Sunday, August 17, 2014

DataRobot raises 21M$ series A

Just got this from my collaborator Jay Gu: DataRobot raises 21M$ in series A. A Boston startup who is trying to automate data science. According to this blog post, the invested was led by NEA, who also invested in Databricks (Spark) as well as GraphLab.

A related company is SparkBeyond, an Israeli startup who raised 4M$. They also automate data science by automatically generating features and evaluating them using multiple algorithms.

Tuesday, August 12, 2014

Interesting paper from Dataiku about WCSD 2014

Dataiku recently won first prize at the Yandex WCSD 2014 competition. Here is a paper describing their methodology. Dataiku was recently present at our GraphLab Conference. They have a visual Excel like environment for data manipulation, cleaning and predictions.

Friday, August 8, 2014

Sparse K-means

I got from my collaborator Jay Gu the following recent paper: A Single-Pass Algorithm for Efficiently Recovering Sparse Cluster Centers of High-dimensional Data from ICML 2014. Basically it is K-means with L1 constraint on the cluster center. The results are sparse cluster centers, which may sense for example when clustering text documents together.

A second relevant paper I got from my collaborator Yao Wu is
Web-Scale K-Means Clustering by Scully from Google Pittsburgh. The paper uses mini batch to speed up computation and achieve sparsity using project gradient ascent.

Tuesday, August 5, 2014

Misc News

Collaborative filtering tutorial by Netflix

I got this from my collaborator Alice Zheng, a lecture about collaborative filtering by Xavier Amatriain from Netflix at the MLSS summer school organized by Alex Smola at CMU:

Deep learning @ Spotify

I got the following from my colleague Zach Nation: An Interesting blog post from Spotify about convolutional neural networks usage to learn latest factors for collaborative filtering. And here is the related NIPS paper.

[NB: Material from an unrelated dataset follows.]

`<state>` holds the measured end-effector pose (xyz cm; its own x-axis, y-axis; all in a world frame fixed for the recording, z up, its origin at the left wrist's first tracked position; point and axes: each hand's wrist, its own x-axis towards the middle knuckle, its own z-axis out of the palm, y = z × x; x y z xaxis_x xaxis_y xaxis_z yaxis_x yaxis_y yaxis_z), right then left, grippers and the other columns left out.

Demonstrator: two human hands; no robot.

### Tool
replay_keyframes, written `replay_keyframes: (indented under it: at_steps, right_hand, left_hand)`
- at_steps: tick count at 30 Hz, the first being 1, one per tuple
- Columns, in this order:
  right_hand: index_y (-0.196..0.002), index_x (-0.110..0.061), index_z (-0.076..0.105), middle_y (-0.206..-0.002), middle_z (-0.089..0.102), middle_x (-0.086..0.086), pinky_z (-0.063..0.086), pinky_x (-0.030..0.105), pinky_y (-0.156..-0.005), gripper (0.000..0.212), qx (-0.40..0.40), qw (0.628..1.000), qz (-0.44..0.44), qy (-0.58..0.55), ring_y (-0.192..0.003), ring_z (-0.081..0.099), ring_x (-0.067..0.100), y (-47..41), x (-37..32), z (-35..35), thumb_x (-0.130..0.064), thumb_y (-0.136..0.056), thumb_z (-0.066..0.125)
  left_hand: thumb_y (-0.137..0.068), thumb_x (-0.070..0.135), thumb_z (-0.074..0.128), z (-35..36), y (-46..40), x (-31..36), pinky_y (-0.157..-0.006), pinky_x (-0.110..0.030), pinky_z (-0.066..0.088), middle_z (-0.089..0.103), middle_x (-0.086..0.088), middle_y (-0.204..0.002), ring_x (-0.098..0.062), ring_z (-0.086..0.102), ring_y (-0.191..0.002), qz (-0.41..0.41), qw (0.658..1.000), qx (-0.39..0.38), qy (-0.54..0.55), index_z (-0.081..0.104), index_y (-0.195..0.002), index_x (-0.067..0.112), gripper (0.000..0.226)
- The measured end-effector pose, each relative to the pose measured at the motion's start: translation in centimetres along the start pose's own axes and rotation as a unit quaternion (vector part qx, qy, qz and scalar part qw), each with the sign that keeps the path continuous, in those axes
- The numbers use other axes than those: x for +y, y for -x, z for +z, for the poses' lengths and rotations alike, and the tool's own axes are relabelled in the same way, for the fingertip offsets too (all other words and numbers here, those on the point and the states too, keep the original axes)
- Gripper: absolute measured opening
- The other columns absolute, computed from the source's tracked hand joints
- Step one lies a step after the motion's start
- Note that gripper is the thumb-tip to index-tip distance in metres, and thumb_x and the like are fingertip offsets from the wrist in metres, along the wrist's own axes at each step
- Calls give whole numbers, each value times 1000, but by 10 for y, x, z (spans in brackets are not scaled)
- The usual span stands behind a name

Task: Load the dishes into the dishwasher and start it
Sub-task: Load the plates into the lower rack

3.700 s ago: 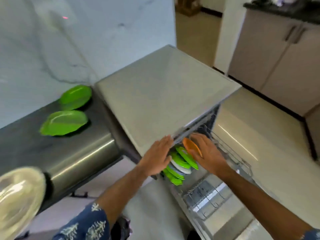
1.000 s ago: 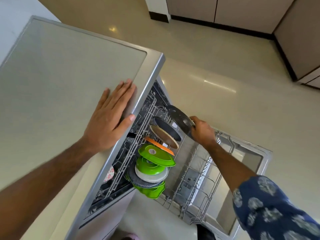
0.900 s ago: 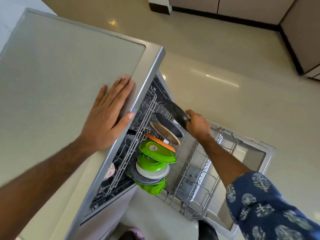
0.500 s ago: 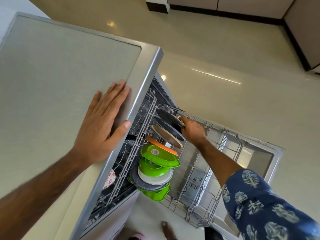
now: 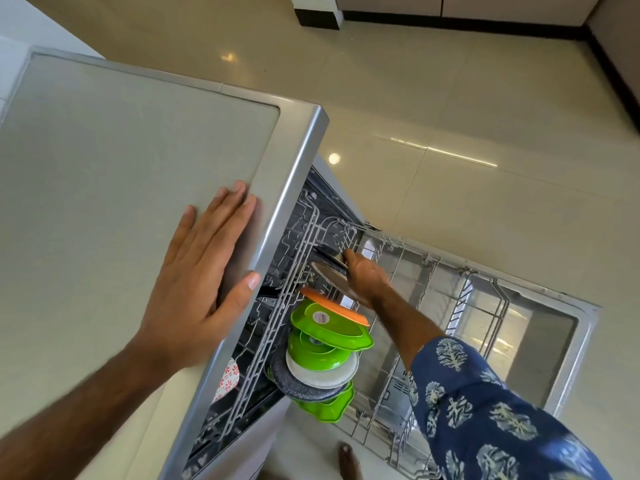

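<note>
The dishwasher is seen from above, its door dropped open and the lower wire rack pulled out. My left hand lies flat on the dishwasher's top near the front edge. My right hand reaches into the far end of the rack and grips a dark plate standing behind a steel plate. In front stand an orange plate, green plates, a white plate, a dark speckled plate and a green dish.
A red-patterned item sits in the upper rack inside the machine. Glossy beige floor tiles surround the open door. Cabinets with a dark plinth line the far wall. A bare foot shows at the bottom edge.
My right hand has lowered the dark plate from above the rack down into the slots at its far end. My left hand has stayed flat on the dishwasher's top.
</note>
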<state>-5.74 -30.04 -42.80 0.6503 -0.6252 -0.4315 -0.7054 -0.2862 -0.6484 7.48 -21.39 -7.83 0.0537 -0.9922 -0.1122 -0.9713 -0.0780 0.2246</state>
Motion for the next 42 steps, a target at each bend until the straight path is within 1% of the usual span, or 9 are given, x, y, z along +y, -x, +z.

Cloud Service @ Databricks

Just recently Databricks has announced their business model: cloud service running Apache spark.
Here is the keynote at the Spark summit:

MapGraph: First Multi-GPU Graph Analytics System by Systap

I just heard from my colleague Bryan Thompson from Systap that they have recently released MapGraph: the first distributed graph analytics framework which supports GPUs. Here is their blog post giving additional details.

Sunday, July 27, 2014

MapGraph: speeding up graph processing with GPUs

The following paper about MapGraph was recently published at the GRADES workshop. It explains the basic construction Systap is using for speeding up graph processing on GPUs. (Systap is a bay area startup working on accelerating graph computation).